Life and Relationships
Is Life Meaningless? A Ranting Of A Guy With Some Thoughts


Trigger Warning: Mentions of suicide

Life, as you see it, is quite irritating, frustrating, and even depressing. You may be born into poverty or richness. Still, the absurd yearning for the inexistence of the universe may arrive at you. Life can be hard despite our privileges. But, on the other hand, life can be joyous despite our hardships. So I’m talking about life. The fundamental question of philosophy for Albert Camus’ is that there is only one severe philosophical problem, and that is suicide.

Suicide is never the antithesis of life. It is, in fact, the gateway to it. The antithesis is simply NOT LIVING. Death is not even the antithesis. It’s the gateway. Suicide is one way to it. Suicide, in fact, never occurs to someone who is deeply interested in nihilism and has his brain exploded due to the intellectual stimulation he is intensely enjoying.

It’s when things go wrong, and you feel stuck, hopeless, lost, anxious and depressed, except maybe there. I can’t exactly be sure whether no one killed himself because he found the whole universe to be a damn thing that seemingly has no inherent meaning, making his life meaningless.


Life, as you see it, is quite irritating, frustrating, and even depressing.

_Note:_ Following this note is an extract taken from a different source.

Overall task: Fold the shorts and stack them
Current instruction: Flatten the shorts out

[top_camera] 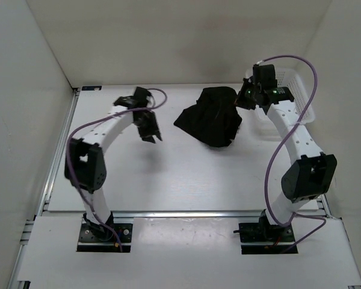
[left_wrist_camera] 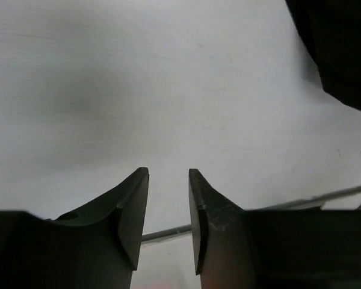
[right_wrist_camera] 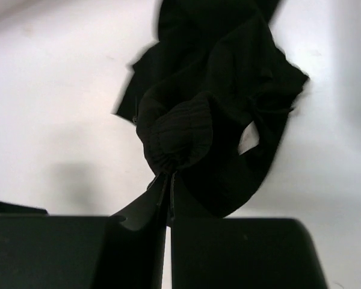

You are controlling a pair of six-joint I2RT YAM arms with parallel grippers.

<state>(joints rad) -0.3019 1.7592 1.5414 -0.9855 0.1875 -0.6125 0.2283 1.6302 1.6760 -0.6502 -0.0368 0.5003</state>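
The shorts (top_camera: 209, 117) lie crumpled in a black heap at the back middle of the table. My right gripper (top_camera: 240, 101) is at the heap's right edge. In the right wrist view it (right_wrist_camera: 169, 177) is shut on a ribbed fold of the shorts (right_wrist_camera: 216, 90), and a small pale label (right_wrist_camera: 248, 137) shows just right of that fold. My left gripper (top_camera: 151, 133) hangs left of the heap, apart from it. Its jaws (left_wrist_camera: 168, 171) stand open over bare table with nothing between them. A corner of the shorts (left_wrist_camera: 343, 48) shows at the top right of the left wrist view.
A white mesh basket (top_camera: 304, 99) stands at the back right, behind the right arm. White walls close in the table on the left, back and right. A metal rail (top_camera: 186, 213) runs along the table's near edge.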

My point here is that life is inherently subjected to fate. Even suicide may be one’s fate. But before committing suicide, if one thinks that life is just experiencing fate or fate is inescapable. If he is so damn brilliant as to enjoy the beauty of Amor Fati, he may live. He may not kill himself. But in fact, fate can be so damn hard. Isn’t that why we work hard? To escape from bad fate?. To overcome or outsmart it? But still, things may go wrong. The world is complex, and it may not even be your fault that you have a terrible fate.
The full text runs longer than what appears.